The Kurdish-led administration in Syria’s northeast handed over to the Netherlands a Dutch woman, her two young sons, and a Dutch girl, who lived in a camp for families of alleged ISIL (ISIS) group fighters.
A delegation from the Netherlands led by special envoy to Syria Emiel de Bont received the four on Saturday in Qamishli city, at the Kurdish administration’s offices.
The group will be taken home and Kurdish authorities say the adult woman faces no criminal charges by their administration.
The move was a small step towards resolving a complicated issue for European and Middle Eastern countries – what to do with the thousands of their citizens who have travelled to territories held by ISIL in Syria and Iraq.
At a news conference organised for the handover, De Bont said the four had been living in a small settlement known as Roj camp, holding mostly western women who had travelled to Syria and Iraq, and their children.
“This is a very specific consular legal mission which my government has decided to undertake because a Dutch court of law issued rulings in these specific cases,” De Bont said. He gave no further details about the rulings.
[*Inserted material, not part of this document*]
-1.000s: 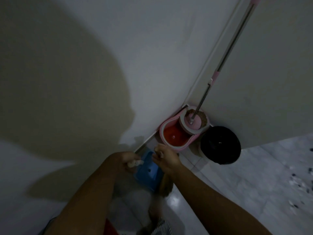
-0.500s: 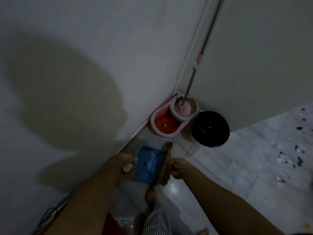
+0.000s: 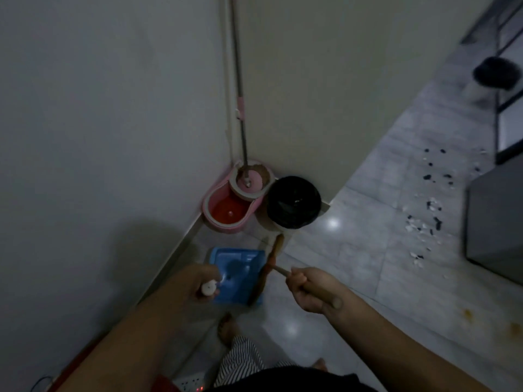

“We are here then to serve the rule of law and to do what we can to assist the due legal process,” he added.
‘Most dangerous camp’
It was the second time Dutch nationals have been repatriated from camps in northeast Syria, where thousands of foreigners and Iraqis have been living since the defeat of the armed group in 2019. Two Dutch orphans were repatriated in June 2019.
European countries have been reluctant to repatriate their nationals living in such circumstances. Most are concerned that there is not enough evidence to try those who had joined the group, or fear they maintain links to ISIL.
A Dutch court ruled last year that authorities are not obliged to repatriate a group of 23 Dutch women and their 56 children currently imprisoned in northern Syria. Experts said there would be exceptions for individual cases.
At least 220 such children with Dutch nationality remain in Syria or Turkey, 75 percent of whom are under the age of four and were born in the region to parents with Dutch citizenship.
The Syrian Kurdish authorities, which were part of the international coalition that fought against ISIL until the self-styled “caliphate” fell in March 2019, say the camps where more than 70,000 ISIL family members are staying are a security threat and a burden. The Kurds are still battling fighters on the run, and fear the camps may also hold some active ISIL members.
“The international community must bear its responsibilities regarding bringing those militants to trial and repatriating their nationals,” said Syrian Kurdish official Abdulkarim Omar.
He pleaded for assistance to manage another camp, the larger, sprawling al-Hol, which he called “the most dangerous camp in the world”.
Aid groups have described dire conditions in al-Hol, which Syrian Kurdish officials have struggled to control and where killings have been on the rise. They are believed to be carried out by ISIL supporters as punishment against those who stray from the group’s ideology.
Thousands are also held in prisons, with formal legal procedures and trials held only rarely.